Starring Channing Tatum and Kirsten Dunst, it alerts the real story of Jeffrey Manchester, a reserve sancigo inier-turned-robber who broke into more than 60 branches of McDonald’s overnight, then emptied the cash enroll in the morning after herding their staff into freezers. Cianfrance has mostly made noise on the indie circuit, but his recent Oscar nomination — as a co-writer on Darius Marder’s Sound of Metal — might pique the Academy’s interest. Vepleasant, then TIFF (if not Telluride) would seem to be the place for it to begin its journey.
LYNNE RAMSAY
Back with: Die My Love. Last film: You Were Never Repartner Here (2017)
Lynne Ramsay
Eamonn M. McCormack/Getty Images for Doha Film Institute
The south of France must bravely be the next stop for Glasgow’s Lynne Ramsay, since the Scottish straightforwardor is, by now, a Cannes thorawbred, having debuted all her films in the festival: Ratcatcher in Un Certain Regard, Morvern Caller in Directors’ Fortnight, and both We Need to Talk About Kevin and You Were Never Repartner Here in competition. Ramsay’s style has broadened in leaps and bounds over the last 26 years since Ratcatcher, taking her away from her punctual social-authenticist toils and towards a more visceral, genre-inflected cinema.

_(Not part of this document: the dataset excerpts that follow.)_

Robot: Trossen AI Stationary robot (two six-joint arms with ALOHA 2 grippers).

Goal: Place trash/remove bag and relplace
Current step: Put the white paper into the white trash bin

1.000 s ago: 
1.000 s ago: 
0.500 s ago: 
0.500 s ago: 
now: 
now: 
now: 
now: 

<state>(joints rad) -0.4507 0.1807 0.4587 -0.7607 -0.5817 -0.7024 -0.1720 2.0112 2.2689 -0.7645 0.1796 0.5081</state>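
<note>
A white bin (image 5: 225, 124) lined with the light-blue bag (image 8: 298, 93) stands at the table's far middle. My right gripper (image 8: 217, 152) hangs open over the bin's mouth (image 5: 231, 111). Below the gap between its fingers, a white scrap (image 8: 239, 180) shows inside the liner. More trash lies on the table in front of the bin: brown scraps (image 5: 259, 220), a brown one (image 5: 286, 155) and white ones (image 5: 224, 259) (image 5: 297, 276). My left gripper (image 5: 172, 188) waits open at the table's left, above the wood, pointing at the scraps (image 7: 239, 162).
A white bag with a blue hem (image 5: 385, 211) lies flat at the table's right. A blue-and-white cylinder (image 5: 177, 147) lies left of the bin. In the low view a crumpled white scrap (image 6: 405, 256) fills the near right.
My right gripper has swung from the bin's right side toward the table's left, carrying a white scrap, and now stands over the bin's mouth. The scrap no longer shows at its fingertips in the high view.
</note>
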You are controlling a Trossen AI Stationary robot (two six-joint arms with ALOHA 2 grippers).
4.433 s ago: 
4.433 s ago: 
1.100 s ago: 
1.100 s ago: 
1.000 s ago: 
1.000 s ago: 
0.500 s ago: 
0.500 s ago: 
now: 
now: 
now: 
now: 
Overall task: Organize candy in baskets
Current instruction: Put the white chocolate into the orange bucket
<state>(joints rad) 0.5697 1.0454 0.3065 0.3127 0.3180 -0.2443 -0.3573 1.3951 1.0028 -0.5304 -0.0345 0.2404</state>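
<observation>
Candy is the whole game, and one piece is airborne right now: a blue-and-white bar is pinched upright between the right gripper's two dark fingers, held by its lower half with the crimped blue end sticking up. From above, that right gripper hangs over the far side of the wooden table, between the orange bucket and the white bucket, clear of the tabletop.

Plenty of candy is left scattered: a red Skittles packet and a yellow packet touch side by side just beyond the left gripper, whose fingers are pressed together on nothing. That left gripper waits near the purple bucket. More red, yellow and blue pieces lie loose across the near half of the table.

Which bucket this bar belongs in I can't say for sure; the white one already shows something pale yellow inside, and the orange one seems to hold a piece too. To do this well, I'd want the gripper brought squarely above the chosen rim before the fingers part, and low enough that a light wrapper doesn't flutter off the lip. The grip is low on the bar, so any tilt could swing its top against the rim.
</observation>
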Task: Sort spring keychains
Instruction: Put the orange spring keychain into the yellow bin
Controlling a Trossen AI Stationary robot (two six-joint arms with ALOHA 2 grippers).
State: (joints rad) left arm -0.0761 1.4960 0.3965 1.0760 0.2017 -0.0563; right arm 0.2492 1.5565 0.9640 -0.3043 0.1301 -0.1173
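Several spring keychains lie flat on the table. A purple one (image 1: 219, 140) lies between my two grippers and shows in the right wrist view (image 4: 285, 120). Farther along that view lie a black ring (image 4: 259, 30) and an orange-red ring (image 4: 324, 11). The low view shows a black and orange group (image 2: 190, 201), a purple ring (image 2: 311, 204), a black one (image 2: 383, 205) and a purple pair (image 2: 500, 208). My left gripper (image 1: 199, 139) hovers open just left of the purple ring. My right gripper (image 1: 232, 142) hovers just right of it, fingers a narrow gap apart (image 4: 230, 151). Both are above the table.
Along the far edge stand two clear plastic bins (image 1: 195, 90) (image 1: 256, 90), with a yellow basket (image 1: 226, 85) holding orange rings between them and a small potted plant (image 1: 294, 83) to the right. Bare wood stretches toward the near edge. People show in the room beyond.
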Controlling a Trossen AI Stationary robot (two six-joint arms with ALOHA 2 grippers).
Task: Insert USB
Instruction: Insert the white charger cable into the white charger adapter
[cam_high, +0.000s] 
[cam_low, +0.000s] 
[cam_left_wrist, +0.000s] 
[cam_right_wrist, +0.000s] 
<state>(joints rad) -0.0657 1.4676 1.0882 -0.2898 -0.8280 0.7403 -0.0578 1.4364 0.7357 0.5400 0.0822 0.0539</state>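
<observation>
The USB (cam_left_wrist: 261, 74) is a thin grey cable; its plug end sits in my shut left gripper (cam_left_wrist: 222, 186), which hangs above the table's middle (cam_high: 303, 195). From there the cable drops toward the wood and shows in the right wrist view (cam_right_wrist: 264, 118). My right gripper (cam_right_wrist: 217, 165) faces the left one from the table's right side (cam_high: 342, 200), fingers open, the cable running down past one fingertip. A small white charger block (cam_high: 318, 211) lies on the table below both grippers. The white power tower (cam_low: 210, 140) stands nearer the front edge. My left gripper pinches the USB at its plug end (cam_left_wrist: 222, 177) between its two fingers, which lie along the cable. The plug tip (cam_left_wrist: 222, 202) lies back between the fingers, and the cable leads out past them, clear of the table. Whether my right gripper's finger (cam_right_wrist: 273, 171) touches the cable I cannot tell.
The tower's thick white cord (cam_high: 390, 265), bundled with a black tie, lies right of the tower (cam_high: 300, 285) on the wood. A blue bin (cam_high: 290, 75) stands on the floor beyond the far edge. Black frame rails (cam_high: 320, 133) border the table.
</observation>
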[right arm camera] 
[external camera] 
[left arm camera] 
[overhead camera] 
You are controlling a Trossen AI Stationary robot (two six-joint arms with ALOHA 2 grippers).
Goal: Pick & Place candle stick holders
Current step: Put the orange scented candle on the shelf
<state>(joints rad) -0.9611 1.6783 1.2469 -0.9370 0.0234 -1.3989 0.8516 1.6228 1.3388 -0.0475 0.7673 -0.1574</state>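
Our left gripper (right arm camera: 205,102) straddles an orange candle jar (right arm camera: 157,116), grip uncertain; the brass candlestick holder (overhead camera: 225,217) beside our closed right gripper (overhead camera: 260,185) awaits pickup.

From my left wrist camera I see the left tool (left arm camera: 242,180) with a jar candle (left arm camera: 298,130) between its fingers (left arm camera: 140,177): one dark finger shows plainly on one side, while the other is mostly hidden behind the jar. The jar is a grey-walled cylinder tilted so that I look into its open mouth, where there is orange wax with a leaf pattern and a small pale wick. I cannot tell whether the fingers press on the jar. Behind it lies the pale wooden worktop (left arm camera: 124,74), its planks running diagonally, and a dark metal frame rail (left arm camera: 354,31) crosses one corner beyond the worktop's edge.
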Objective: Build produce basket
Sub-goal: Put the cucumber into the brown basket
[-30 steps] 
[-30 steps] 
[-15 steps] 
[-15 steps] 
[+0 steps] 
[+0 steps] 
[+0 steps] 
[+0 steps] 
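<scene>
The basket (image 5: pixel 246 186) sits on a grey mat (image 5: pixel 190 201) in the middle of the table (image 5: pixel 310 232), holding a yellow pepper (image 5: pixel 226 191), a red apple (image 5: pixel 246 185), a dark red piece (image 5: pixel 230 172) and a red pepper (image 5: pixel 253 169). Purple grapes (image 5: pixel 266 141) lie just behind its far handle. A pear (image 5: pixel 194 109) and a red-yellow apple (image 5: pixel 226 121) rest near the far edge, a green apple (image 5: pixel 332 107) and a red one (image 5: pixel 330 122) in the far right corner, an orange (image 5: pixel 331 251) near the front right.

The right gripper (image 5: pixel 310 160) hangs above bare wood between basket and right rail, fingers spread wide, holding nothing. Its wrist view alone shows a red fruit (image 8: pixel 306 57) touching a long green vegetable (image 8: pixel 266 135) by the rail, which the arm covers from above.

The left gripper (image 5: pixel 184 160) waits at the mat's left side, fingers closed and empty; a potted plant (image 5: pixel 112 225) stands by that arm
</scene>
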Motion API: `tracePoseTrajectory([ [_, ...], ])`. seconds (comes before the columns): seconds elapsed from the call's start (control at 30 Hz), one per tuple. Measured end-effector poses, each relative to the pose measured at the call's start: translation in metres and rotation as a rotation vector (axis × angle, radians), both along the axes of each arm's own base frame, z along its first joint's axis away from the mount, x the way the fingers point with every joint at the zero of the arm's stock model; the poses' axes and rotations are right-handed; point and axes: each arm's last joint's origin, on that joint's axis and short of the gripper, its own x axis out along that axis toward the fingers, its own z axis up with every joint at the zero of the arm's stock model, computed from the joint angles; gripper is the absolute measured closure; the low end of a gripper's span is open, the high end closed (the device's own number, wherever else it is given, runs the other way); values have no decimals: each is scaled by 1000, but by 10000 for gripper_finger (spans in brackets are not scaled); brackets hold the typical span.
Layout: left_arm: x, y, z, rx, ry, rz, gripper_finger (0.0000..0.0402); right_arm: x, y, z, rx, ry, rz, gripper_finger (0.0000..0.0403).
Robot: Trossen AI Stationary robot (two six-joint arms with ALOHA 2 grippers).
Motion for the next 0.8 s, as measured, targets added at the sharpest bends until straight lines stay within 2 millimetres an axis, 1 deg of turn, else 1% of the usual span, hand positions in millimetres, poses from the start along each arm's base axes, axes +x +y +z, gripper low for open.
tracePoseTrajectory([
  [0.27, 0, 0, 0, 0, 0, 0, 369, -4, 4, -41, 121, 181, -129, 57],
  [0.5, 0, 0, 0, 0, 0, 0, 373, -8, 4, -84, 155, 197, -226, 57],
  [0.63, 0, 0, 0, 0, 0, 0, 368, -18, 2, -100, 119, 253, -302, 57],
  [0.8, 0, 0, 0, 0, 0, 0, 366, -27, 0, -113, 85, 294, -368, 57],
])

Adapted from the 2017 novel by Ariana Harwicz, Die, My Love — Ramsay’s first film in eight years after an ill-overweighted joinment to the 2015 Natalie Portman Weserious Jane Got a Gun — features the salertar pairing of Robert Pattinson and Jennifer Lawrence in the story of a recent mother sent into a psychotic spiral by post-natal depression. Ramsay is, enjoy Andrea Arnancigo in, someleang of a rock star in the British self-reliant scene, but that renown has never transtardyd into Oscar nominations. Given the Cannes Film Festival’s recent-set up status as a belldampher for the Academy Awards (notably the rapid ascension of The Substance straightforwardor Coralie Fargeat), this could be the film to shatter that duck.